[Records from a data collection]

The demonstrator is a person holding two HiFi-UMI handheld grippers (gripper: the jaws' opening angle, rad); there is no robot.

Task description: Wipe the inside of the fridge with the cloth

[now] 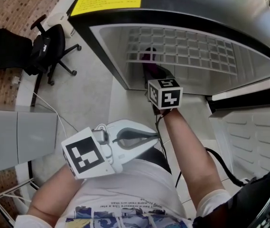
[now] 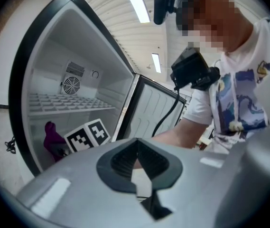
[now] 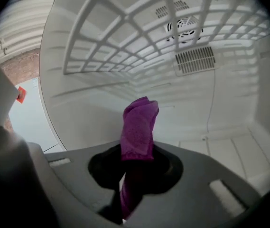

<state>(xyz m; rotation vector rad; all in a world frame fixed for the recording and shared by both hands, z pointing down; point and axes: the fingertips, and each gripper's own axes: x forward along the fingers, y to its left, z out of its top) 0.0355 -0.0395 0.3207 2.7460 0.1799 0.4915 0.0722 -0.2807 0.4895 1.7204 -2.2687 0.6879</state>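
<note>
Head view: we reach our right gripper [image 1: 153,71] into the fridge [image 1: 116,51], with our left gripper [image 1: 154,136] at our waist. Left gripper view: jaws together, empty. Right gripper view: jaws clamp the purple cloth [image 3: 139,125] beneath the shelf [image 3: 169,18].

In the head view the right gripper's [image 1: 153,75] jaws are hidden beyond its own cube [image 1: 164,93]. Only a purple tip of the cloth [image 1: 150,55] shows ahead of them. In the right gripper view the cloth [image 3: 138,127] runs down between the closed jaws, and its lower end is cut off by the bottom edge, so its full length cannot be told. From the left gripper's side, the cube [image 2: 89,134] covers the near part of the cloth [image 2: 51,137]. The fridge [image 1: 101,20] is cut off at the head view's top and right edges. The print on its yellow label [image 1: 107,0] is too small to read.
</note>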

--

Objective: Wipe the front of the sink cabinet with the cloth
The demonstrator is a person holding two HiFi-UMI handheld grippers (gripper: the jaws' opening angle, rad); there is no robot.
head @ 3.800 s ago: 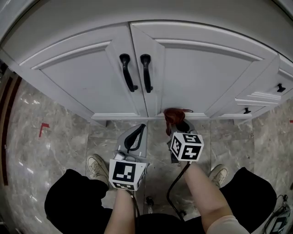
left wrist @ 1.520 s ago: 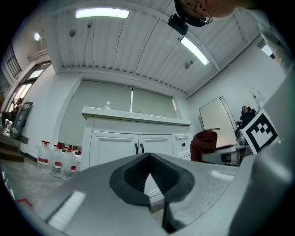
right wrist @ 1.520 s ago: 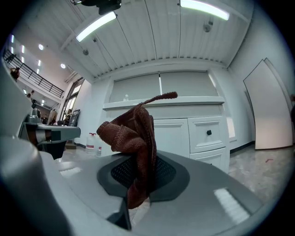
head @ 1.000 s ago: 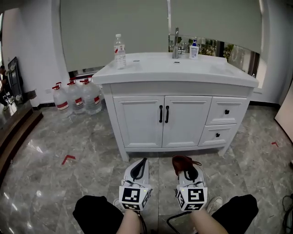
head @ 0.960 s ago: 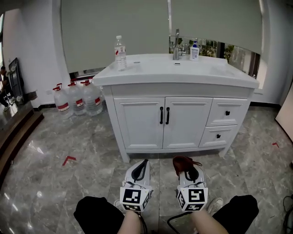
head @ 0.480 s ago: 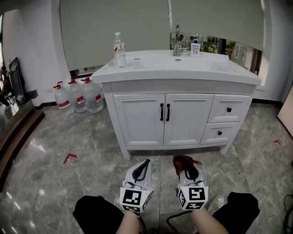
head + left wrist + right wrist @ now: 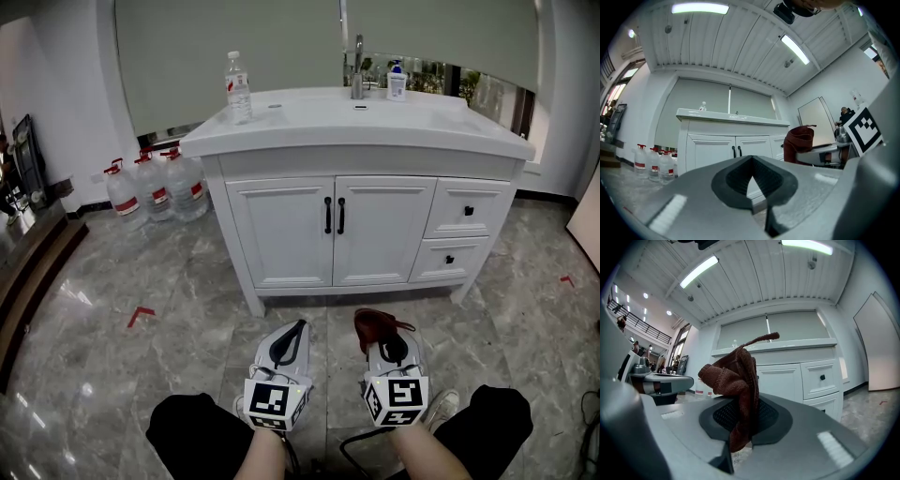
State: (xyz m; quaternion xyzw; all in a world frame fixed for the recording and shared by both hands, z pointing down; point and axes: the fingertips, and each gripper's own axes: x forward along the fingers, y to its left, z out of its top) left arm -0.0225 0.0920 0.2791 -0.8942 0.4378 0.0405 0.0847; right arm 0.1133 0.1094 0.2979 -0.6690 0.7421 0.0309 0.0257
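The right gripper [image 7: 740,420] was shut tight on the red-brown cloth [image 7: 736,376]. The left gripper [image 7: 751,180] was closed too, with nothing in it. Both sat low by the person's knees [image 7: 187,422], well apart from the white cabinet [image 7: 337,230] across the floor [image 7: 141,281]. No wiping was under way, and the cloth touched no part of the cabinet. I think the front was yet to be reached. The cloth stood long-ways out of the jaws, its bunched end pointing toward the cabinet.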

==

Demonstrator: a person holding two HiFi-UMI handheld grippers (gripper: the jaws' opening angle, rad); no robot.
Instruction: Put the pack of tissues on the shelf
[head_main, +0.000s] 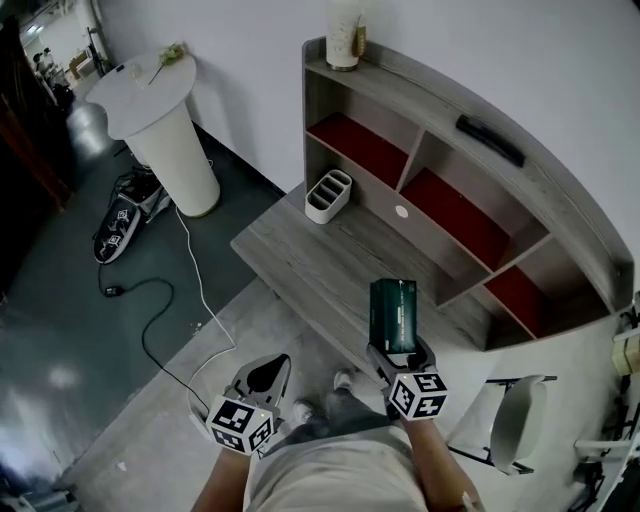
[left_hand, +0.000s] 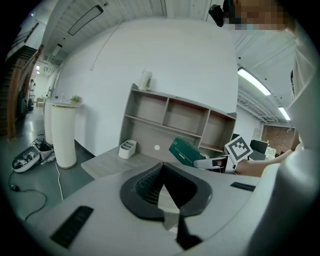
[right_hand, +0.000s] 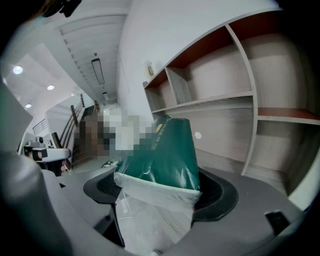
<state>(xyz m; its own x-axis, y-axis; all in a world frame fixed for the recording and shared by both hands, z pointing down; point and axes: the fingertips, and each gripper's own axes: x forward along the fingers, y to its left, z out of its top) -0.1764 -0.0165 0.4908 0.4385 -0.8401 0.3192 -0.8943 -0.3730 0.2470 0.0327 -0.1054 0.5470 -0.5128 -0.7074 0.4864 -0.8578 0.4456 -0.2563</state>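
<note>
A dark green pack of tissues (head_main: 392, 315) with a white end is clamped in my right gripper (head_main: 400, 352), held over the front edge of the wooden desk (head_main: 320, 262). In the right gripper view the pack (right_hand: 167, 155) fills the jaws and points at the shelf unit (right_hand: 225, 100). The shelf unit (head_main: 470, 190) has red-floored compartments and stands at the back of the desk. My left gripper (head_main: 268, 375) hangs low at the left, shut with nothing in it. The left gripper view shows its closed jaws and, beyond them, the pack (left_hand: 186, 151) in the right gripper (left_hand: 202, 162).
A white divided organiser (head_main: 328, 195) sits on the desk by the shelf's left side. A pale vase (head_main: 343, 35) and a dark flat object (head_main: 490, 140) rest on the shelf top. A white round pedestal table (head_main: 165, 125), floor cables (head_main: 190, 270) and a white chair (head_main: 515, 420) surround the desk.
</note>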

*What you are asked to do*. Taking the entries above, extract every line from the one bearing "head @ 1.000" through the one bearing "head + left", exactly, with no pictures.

*Response area*.
head @ 1.000 s ago: 
head @ 0.960 s ago: 
head @ 0.480 s ago: 
head + left wrist + right wrist @ now: 

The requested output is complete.